- Theatrical release poster
- Directed by: Ravi Saranga
- Written by: Ravi Saranga
- Produced by: K. Ravi Varma
- Starring: Raj B. Shetty; Swathishta; Archana Kottige;
- Cinematography: William David
- Edited by: K. M. Prakash
- Music by: Arjun Janya
- Production company: KN Entertainments
- Distributed by: KVN Productions
- Release date: 6 February 2026;
- Running time: 127 minutes
- Country: India
- Language: Kannada

= Rakkasapuradhol =

2026 Indian Kannda film by Ravi Saranga

Rakkasapuradhol is a 2026 Indian Kannada-language psychological crime thriller film written and directed by Ravi Saranga. It stars Raj B. Shetty, Swathishta and Archana Kottige.

The film was released on 6 February 2026.

== Plot ==

Set in 1999, the film follows Shiva, a police officer who is struggling with alcoholism and the death of his wife. After being suspended from duty, Shiva is eventually reinstated and transferred to the remote village of Rakkasapura, a place where crime is reportedly rare.

Soon after his arrival, a series of mysterious deaths and disturbing incidents occur in the village. The villagers believe that the deaths are connected to Kollidevva, a supernatural entity they fear. Shiva, however, approaches the incidents as a police investigation and begins looking for a human explanation behind the apparent supernatural occurrences.

As Shiva investigates, his own psychological struggles increasingly affect his perception of events. His investigation leads him to Siddayya, an elderly and respected temple priest in the village. Shiva eventually discovers evidence implicating Siddayya in the murders and moves to arrest him.

However, Siddayya is subsequently found dead under mysterious circumstances. The development causes Shiva to question the conclusions he had reached and whether the events surrounding Kollidevva have a supernatural explanation. As his investigation continues, the distinction between reality, his psychological condition and the village’s belief in the supernatural becomes increasingly blurred.

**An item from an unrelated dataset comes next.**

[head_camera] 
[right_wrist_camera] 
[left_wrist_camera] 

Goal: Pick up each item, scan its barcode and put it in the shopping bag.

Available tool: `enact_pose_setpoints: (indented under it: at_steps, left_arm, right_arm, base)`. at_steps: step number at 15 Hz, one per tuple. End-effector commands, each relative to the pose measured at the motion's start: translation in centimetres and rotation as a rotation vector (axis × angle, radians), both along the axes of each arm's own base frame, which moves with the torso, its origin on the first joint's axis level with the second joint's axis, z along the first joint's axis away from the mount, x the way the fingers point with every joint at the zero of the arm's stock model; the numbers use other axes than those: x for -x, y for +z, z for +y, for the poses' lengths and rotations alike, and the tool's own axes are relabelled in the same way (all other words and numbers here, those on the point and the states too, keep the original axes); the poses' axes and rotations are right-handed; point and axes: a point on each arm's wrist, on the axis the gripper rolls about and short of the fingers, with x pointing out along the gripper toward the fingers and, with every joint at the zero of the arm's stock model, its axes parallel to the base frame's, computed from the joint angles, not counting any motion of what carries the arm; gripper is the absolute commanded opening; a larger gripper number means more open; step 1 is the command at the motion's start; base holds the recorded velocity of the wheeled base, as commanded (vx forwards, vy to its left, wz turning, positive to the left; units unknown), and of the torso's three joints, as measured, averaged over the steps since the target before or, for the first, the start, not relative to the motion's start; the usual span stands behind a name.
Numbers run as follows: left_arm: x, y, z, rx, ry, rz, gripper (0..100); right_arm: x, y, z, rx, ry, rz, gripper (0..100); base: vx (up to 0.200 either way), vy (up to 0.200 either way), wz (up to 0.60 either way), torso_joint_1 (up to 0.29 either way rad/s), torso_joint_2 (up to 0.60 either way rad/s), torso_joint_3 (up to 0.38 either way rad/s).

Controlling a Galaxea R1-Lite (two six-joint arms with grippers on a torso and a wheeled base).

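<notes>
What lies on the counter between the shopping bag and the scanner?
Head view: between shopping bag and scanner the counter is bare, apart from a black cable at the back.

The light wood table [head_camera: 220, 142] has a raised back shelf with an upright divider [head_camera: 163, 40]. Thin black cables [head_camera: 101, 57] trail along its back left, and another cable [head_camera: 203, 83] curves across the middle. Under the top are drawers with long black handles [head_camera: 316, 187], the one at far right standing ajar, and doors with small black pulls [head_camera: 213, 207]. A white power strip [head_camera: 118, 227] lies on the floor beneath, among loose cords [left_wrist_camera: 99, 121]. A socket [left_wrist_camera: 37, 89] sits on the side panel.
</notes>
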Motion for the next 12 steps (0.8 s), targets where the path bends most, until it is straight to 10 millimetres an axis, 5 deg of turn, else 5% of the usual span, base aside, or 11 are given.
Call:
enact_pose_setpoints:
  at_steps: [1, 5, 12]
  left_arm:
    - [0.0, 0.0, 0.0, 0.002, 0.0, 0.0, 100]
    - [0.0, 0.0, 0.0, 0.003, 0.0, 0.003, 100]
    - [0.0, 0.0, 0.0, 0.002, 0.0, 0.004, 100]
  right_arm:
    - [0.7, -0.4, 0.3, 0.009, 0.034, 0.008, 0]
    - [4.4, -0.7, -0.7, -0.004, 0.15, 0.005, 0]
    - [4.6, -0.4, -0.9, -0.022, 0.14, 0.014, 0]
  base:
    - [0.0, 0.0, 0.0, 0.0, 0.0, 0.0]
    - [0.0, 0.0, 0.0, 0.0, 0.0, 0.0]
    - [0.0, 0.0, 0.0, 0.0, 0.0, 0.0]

Shiva is ultimately forced to confront both the truth behind the deaths and his own troubled state of mind.

== Cast ==
- Raj B. Shetty as SI Shiva
- Swathishta as Roopa
- Archana Kottige as Parvathi
- Anirudh Bhat in a dual role as Aadhi and Aruna
- B. Suresha as Siddayya, the temple priest
- Gopalkrishna Deshpande as a teacher
- Arjun Janya special appearance in a song
- Gowrav Shetty
- Siddanna
- Jahangir
- Nisha
- Tarun

== Music ==
The background score and songs were composed by Arjun Janya.

Track listing
| No. | Title | Lyrics | Singer(s) | Length |
|---|---|---|---|---|
| 1. | "Neena Neena" | Manjunath BS | Vijay Prakash | 4:24 |
| 2. | "Siddayya Swamy Banni" | Kranthi Kumar | Prem | 3:51 |
| 3. | "Title Track" | Kranthi Kumar | Nishan Rai | 2:03 |
| 4. | "Amavase Raatri" | Bharath Lingesh | Kushala | 3:16 |
| 5. | "Villain Theme" | Devraj Sulok | Aniruddha Sastry | 1:08 |

==Release and reception==
Rakkasapuradhol was released on 6 February 2026. It Started Digital Streaming from 11 September 2026 on Amazon Prime Video.

India Today's Sanjay Ponnappa rated it 4 .5 out of 5 quoting the film's writing. A Sharadhaa of The New Indian Express rated the film 3.5/5 and stated, "More than its mystery, Rakkasapuradhol remains effective because of its human core". Calling Raj B. Shetty's performance as the "film's backbone", Yemen S of The Times of India rated it 3 out of 5.

Vivek M. V. of The Hindu stated that, "Rakkasapuradhol is a thriller that punches above its weight. More importantly, it gets the job done after a shaky start". Sruthi Ganapathy Raman of The Hollywood Reporter India felt that the film is "uneven in parts". Nikhil Waiker of Deccan Herald rated it 2 out of 5 and criticised the film editing, background music and writing.